On August 26, the US Food and Drug Administration (FDA) announced its approval of crizotinib (Xalkori, Pfizer), a kinase inhibitor, for the treatment of locally advanced and metastatic non–small-cell lung cancers (NSCLC) that express an abnormal anaplastic lymphoma kinase (ALK) gene. A diagnostic test for the ALK gene abnormality, the Vysis ALK Break Apart FISH Probe Kit (Abbott Molecular Inc.), was approved concurrently.
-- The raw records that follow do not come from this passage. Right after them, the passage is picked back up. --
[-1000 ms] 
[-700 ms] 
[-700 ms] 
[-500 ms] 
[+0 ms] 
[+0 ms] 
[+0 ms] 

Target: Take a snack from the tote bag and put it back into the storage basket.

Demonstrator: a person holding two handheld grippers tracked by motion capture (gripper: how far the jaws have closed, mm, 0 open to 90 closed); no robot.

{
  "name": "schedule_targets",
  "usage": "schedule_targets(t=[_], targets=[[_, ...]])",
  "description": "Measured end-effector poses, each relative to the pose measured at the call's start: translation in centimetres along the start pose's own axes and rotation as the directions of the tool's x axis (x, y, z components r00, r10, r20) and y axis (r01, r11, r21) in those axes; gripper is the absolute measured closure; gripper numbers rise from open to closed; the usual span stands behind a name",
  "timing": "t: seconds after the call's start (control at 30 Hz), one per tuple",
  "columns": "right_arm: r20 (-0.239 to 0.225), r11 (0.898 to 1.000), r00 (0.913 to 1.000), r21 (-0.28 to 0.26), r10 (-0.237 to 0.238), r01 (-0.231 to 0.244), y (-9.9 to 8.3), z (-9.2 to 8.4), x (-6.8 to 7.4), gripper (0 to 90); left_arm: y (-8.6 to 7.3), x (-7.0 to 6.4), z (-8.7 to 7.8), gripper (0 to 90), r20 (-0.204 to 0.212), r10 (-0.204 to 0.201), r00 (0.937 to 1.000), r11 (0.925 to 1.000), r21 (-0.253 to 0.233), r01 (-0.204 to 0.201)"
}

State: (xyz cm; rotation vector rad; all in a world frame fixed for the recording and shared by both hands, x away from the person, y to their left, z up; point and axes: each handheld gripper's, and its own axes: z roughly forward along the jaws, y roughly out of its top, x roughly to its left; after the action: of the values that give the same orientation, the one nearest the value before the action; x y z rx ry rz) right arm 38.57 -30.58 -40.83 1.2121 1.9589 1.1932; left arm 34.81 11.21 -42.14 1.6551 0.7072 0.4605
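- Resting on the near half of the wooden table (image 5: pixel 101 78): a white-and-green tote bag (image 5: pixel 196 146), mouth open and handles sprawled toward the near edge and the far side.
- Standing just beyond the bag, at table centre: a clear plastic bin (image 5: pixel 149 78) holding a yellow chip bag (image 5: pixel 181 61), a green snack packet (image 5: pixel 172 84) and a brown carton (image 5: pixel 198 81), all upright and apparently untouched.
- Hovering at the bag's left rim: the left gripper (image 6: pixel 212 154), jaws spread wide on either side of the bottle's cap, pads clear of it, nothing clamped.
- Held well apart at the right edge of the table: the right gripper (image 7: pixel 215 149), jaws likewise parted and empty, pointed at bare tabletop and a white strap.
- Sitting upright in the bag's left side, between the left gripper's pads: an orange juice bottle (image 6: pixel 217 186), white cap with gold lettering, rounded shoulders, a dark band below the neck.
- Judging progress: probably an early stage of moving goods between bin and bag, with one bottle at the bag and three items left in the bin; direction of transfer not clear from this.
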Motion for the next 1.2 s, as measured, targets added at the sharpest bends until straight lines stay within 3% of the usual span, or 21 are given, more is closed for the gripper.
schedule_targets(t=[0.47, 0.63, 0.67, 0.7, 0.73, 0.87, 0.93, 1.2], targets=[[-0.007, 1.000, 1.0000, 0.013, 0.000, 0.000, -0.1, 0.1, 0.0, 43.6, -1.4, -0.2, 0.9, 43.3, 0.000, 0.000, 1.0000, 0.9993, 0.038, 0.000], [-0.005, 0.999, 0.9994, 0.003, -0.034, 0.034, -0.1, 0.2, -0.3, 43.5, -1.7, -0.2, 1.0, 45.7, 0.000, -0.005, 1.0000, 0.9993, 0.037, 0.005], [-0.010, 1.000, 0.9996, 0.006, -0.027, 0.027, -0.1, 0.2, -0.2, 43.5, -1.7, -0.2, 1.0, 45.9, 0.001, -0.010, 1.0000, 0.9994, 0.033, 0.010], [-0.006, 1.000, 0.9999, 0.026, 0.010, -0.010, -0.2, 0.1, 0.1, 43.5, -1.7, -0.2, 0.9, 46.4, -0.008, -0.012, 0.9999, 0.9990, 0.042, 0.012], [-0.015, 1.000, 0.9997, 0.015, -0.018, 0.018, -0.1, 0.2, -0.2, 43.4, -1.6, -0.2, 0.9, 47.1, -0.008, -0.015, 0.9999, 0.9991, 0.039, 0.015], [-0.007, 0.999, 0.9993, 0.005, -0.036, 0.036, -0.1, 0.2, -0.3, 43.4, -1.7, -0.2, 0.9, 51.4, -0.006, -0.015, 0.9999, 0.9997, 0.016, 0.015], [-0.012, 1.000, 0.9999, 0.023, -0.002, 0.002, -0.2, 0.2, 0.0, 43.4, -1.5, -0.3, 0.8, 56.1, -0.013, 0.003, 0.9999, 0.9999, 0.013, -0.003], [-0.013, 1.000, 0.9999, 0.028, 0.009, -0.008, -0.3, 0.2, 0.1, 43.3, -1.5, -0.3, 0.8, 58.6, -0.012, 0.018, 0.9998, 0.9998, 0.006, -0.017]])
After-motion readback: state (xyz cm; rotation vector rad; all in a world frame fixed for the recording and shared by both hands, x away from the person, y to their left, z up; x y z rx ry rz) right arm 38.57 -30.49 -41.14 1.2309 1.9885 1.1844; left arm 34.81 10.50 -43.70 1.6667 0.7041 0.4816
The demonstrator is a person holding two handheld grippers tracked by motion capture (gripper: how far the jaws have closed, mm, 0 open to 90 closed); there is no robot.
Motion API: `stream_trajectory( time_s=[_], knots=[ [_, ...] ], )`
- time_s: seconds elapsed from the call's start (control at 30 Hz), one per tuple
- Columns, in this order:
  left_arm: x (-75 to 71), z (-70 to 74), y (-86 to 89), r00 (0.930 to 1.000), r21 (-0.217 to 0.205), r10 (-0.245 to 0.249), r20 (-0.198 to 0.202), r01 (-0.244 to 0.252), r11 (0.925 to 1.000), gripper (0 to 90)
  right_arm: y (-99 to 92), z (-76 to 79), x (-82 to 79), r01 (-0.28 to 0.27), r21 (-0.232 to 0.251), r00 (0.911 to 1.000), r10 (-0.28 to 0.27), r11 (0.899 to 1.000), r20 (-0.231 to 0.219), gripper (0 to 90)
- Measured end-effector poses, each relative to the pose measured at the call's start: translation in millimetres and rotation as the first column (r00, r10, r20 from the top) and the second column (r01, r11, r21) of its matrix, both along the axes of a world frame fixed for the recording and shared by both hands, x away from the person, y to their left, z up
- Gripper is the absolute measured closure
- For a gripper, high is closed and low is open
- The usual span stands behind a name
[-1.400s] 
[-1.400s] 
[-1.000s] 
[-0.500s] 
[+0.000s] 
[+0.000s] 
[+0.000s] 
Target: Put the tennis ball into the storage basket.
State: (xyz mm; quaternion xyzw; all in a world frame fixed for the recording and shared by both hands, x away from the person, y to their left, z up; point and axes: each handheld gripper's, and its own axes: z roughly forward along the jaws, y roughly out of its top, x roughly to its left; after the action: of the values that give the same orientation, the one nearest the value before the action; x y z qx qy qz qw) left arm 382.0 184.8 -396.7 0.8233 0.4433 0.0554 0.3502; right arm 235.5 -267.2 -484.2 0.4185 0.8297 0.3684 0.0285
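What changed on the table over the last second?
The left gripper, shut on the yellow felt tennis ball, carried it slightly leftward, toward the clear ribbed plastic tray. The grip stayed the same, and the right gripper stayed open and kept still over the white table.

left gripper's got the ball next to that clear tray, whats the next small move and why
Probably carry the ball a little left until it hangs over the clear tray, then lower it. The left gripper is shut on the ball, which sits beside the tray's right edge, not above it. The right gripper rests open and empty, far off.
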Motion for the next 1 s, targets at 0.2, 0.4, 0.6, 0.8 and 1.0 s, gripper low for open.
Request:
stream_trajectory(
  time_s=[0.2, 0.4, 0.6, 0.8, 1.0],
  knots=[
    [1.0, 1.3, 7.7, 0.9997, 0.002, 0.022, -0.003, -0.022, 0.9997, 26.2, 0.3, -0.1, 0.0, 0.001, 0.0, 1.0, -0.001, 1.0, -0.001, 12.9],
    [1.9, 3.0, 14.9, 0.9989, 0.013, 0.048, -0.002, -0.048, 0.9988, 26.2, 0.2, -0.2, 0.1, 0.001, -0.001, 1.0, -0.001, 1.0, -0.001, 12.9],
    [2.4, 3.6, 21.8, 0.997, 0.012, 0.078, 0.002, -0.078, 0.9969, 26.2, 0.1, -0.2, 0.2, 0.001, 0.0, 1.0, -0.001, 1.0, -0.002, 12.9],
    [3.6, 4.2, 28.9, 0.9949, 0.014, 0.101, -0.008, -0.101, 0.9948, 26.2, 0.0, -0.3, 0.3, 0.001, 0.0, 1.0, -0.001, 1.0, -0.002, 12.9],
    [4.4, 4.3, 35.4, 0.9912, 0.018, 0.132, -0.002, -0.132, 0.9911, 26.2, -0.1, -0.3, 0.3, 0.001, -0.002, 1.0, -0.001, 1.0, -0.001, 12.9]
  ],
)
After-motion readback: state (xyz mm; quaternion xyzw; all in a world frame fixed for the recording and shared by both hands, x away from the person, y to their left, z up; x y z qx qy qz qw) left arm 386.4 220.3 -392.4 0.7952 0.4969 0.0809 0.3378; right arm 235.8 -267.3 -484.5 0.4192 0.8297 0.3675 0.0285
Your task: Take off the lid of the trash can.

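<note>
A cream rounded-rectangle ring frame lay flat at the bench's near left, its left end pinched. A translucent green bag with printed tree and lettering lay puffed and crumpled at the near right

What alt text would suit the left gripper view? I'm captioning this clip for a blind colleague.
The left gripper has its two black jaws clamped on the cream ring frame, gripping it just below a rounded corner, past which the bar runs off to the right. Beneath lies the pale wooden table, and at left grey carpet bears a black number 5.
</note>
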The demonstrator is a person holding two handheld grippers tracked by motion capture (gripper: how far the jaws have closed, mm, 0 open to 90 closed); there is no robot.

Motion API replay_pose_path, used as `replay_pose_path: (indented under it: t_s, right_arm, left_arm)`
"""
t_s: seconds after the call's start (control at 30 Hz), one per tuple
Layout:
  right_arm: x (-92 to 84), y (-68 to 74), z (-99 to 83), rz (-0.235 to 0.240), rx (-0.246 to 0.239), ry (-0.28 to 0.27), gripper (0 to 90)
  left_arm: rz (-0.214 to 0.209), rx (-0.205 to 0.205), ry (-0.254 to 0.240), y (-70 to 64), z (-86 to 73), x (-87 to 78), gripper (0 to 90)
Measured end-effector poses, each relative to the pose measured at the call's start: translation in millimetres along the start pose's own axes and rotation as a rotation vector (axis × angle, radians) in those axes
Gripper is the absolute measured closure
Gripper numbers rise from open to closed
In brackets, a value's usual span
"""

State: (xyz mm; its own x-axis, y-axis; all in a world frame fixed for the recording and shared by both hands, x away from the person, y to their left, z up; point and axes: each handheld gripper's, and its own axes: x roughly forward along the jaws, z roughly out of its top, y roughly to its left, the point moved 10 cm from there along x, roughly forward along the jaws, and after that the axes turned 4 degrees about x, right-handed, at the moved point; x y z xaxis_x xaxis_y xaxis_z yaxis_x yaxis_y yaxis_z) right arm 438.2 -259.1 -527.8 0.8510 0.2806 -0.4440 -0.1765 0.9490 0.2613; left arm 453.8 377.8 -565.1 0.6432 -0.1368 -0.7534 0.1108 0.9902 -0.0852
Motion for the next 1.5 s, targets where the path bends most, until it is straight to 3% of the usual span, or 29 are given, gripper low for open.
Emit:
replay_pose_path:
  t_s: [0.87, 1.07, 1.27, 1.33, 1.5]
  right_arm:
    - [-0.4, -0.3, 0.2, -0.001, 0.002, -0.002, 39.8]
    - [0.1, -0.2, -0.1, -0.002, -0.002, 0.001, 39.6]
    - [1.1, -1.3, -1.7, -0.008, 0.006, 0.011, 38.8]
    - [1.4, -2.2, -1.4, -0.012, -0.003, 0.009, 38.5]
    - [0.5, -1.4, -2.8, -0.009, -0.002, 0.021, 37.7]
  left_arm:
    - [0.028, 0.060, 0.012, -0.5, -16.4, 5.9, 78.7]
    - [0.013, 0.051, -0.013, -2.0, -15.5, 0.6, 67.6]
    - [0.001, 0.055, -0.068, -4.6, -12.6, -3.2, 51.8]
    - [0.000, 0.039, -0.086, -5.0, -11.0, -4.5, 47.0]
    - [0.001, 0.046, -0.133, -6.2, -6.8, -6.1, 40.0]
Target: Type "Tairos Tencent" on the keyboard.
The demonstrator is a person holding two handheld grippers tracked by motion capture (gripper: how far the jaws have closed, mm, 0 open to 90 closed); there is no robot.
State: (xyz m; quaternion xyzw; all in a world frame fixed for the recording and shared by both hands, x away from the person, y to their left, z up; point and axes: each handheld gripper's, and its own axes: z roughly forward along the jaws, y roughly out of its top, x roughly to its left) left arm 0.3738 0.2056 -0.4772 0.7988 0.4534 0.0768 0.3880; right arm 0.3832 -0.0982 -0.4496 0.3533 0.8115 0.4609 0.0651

Approval of crizotinib was based on combined results from 2 single-arm trials: PROFILE 1005 (Phase II, Open-Label Single Arm Study of the Efficacy and Safety of PF-02341066 in Patients With Non-Small Cell Lung Cancer Harboring a Translocation or Inversion Event Involving the Anaplastic Lymphoma Kinase Gene; 136 patients) and a part 2 expansion cohort of a phase I study, known as Study 1001 (119 patients). The primary endpoint was objective response rate (ORR). A total of 255 patients with locally advanced or metastatic ALK-positive NSCLC received 250 mg of crizotinib twice daily. The ORR was 50% in PROFILE 1005 and 61% in Study 1001. The median response duration for PROFILE 1005 and Study 1001 was 42 weeks and 48 weeks, respectively. Common adverse events included vision disorders, nausea, diarrhea, vomiting, edema, and constipation. Grade 3/4 events that occurred in at least 4% of patients were increased alanine transaminase and neutropenia. Severe, life-threatening, or fatal treatment-related pneumonitis has been reported with a frequency of 1.6% in crizotinib clinical trials.